MongoDB Text Search with projection - c#

Using MongoDB with C# and driver 2.0, I am trying to do the following:
Text search
Sort the hits by text search score
Project BigClass to SmallClass
Here is a (simplified version of) the classes:
class BigClass
{
[BsonIgnoreIfDefault]
public ObjectId _id { get; set; }
public string Guid { get; set; }
public string Title { get; set; }
public DateTime CreationTime { get; set; }
// lots of other stuff
[BsonIgnoreIfNull]
public double? TextMatchScore { get; set; } // Temporary place for the text match score, for sorting
}
class SmallClass
{
[BsonIgnoreIfDefault]
public ObjectId _id { get; set; }
public string Title { get; set; }
[BsonIgnoreIfNull]
public double?
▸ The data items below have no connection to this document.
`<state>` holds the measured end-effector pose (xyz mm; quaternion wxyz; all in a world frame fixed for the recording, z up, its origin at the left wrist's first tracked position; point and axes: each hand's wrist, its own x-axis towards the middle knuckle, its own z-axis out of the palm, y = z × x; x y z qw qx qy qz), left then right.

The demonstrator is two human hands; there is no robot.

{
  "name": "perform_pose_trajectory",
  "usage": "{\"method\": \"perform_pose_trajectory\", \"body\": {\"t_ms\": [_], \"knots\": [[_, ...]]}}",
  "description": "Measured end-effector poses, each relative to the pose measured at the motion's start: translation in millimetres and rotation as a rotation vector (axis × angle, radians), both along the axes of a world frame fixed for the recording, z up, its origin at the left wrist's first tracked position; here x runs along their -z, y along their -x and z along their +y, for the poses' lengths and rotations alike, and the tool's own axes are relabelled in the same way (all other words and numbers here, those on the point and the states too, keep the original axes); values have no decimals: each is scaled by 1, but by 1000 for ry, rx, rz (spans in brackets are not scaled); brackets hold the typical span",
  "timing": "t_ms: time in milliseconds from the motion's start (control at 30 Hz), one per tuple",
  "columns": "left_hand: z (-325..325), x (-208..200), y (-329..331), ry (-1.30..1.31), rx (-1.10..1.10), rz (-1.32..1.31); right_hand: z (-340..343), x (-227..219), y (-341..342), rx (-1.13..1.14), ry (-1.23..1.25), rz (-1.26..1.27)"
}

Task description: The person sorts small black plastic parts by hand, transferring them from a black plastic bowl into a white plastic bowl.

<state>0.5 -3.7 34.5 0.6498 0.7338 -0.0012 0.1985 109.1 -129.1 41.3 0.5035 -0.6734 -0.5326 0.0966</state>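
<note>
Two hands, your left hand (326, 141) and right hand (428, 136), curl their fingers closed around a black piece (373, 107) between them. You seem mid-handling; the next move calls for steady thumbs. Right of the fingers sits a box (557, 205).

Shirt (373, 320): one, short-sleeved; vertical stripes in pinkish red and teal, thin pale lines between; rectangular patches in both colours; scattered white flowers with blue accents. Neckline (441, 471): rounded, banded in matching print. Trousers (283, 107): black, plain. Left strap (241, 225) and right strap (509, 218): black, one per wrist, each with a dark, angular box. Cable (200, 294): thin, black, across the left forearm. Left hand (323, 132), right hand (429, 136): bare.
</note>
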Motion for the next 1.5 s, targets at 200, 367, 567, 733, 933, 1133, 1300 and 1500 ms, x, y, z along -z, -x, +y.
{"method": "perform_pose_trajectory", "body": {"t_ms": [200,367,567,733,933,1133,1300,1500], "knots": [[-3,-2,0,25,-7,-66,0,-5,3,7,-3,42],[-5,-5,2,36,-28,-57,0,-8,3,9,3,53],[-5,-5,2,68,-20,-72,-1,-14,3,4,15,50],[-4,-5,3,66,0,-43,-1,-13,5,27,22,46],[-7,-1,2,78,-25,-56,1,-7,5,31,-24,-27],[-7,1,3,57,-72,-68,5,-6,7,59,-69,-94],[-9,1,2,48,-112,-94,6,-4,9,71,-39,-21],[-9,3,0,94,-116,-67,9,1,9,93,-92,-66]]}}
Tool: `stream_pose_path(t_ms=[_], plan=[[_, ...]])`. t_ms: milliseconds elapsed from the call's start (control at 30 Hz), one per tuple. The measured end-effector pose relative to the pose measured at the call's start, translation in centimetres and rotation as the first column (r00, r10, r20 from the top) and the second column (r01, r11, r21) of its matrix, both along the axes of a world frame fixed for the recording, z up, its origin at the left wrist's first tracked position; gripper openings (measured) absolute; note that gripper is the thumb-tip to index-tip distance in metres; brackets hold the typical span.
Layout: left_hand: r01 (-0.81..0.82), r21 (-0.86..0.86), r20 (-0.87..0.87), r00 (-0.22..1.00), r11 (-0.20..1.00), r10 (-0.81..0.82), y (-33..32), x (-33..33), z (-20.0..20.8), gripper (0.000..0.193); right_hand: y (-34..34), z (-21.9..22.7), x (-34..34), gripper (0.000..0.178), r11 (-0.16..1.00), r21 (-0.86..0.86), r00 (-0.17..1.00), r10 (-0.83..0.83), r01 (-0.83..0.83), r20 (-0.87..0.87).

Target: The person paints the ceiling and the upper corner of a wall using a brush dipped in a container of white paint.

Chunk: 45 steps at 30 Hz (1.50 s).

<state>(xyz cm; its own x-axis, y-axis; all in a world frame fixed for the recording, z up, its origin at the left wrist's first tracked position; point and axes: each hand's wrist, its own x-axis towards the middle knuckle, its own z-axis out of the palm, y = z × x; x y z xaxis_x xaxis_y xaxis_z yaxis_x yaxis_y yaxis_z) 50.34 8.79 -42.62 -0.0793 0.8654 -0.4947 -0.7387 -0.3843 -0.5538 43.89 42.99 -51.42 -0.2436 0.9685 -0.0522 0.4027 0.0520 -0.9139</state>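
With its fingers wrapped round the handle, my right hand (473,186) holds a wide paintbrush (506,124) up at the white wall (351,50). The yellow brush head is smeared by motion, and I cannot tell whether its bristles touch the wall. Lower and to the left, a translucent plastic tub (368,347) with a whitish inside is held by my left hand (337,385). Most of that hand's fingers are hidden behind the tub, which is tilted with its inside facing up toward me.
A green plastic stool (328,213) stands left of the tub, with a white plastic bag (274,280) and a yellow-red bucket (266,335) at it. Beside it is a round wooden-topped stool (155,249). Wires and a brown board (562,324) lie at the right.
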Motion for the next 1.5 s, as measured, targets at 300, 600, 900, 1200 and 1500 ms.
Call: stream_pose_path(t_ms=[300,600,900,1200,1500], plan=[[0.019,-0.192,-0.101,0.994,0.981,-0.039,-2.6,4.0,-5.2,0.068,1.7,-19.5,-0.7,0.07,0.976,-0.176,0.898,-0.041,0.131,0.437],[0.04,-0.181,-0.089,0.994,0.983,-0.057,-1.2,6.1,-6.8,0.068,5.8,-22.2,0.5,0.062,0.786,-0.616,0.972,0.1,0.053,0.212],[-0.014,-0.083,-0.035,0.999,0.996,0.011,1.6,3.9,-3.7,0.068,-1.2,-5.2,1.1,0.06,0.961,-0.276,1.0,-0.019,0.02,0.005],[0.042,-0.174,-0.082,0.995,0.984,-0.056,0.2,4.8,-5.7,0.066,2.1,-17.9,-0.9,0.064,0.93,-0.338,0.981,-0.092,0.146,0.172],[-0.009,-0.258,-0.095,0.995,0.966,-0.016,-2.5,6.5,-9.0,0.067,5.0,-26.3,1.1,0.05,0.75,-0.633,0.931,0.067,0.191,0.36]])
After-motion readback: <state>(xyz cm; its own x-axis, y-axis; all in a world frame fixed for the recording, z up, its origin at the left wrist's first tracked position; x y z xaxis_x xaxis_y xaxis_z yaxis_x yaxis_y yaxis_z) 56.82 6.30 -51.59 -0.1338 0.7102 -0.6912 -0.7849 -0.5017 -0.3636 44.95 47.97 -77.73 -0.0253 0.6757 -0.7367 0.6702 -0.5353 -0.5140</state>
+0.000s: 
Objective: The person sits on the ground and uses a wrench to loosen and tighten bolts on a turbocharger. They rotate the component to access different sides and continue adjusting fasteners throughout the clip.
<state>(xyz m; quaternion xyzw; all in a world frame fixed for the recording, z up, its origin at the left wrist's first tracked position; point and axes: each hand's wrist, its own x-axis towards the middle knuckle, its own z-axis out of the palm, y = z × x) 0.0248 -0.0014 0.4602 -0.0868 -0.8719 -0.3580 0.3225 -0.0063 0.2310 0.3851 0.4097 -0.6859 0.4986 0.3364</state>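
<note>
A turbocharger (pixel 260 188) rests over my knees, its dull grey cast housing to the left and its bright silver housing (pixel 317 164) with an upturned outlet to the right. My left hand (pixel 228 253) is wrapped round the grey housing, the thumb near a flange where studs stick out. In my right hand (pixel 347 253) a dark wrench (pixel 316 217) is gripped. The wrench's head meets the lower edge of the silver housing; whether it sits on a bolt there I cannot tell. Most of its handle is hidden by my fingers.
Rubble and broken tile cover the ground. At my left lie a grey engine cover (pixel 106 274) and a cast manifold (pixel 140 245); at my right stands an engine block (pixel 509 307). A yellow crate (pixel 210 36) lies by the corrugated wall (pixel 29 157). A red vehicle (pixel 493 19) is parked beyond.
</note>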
TextMatchScore { get; set; } // Temporary place for the text match score, for sorting
}
If I do a text search, it is pretty straightforward:
var F = Builders<BigClass>.Filter.Text("text I am looking for");
var Result = MongoDriver.Find(F).ToListAsync().Result;
If I want to sort by the score of the text search, it's a bit more messy (and very POORLY documented):
var F = Builders<BigClass>.Filter.Text("text I am looking for");
var P = Builders<BigClass>.Projection.MetaTextScore("TextMatchScore");
var S = Builders<BigClass>.Sort.MetaTextScore("TextMatchScore");
var Result = MongoDriver.Find(F).Project<BigClass>.Sort(S).ToListAsync().Result;
Essentially it requires me to add a field in the class (TextMatchScore) to hold the result.
If I want to get the data, without sorting and project it to SmallClass, it is straightforward:
var F = Builders<BigClass>.Filter.Text("text I am looking for");
var P = Builders<BigClass>.Projection.Include(_ => _.id).Include(_ => _.Title);
var Result = MongoDriver.Find(F).Project<SmallClass>(P).ToListAsync().Result;
Now if "I want it all", that's where problem arises:
var F = Builders<BigClass>.Filter.Text("text I am looking for");
var P = Builders<BigClass>.Projection.MetaTextScore("TextMatchScore").Include(_ => _.id).Include(_ => _.Title).Include(_ => _.TextMatchScore);
var S = Builders<BigClass>.Sort.MetaTextScore("TextMatchScore");
var Result = MongoDriver.Find(F).Project<SmallClass>.Sort(S).ToListAsync().Result;
I get an exception:
Message = "QueryFailure flag was true (response was { \"$err\" : \"Can't canonicalize query: BadValue must have $meta projection for all $meta sort keys\", \"code\" : 17287 })."
As expected, the error is not documented anywhere as the Mongo guys expect users to self-document everything.
If I make the projection to 'BigClass', there is no problem, the code runs and just fills in the right fields.
If you google that text with C#, the posts you find are mine when I was trying to figure out the text search, which is also poorly documented.
So when we combine projection, text search and sorting, there doesn't seem to be any example anywhere and I just can't get it to work.
Does anyone know the reason for that problem?

This works for me:
var client = new MongoClient();
var db = client.GetDatabase("test");
var col = db.GetCollection<BigClass>("big");
await db.DropCollectionAsync(col.CollectionNamespace.CollectionName);
await col.Indexes.CreateOneAsync(Builders<BigClass>.IndexKeys.Text(x => x.Title));
await col.InsertManyAsync(new[]
{
new BigClass { Title = "One Jumped Over The Moon" },
new BigClass { Title = "Two went Jumping Over The Sun" }
});
var filter = Builders<BigClass>.Filter.Text("Jump Over");
// don't need to Include(x => x.TextMatchScore) because it's already been included with MetaTextScore.
var projection = Builders<BigClass>.Projection.MetaTextScore("TextMatchScore").Include(x => x._id).Include(x => x.Title);
var sort = Builders<BigClass>.Sort.MetaTextScore("TextMatchScore");
var result = await col.Find(filter).Project<SmallClass>(projection).Sort(sort).ToListAsync();
I removed the include of the TextMatchScore. It still comes back, because it was included by the MetaTextScore("TextMatchScore").
Documentation is a work in progress. We tackle the major use cases first as those hit the most people. This use case isn't that common and hasn't been documented. We certainly accept pull requests, both for code and documentation. Also, feel free to file a documentation ticket at jira.mongodb.org under the CSHARP project.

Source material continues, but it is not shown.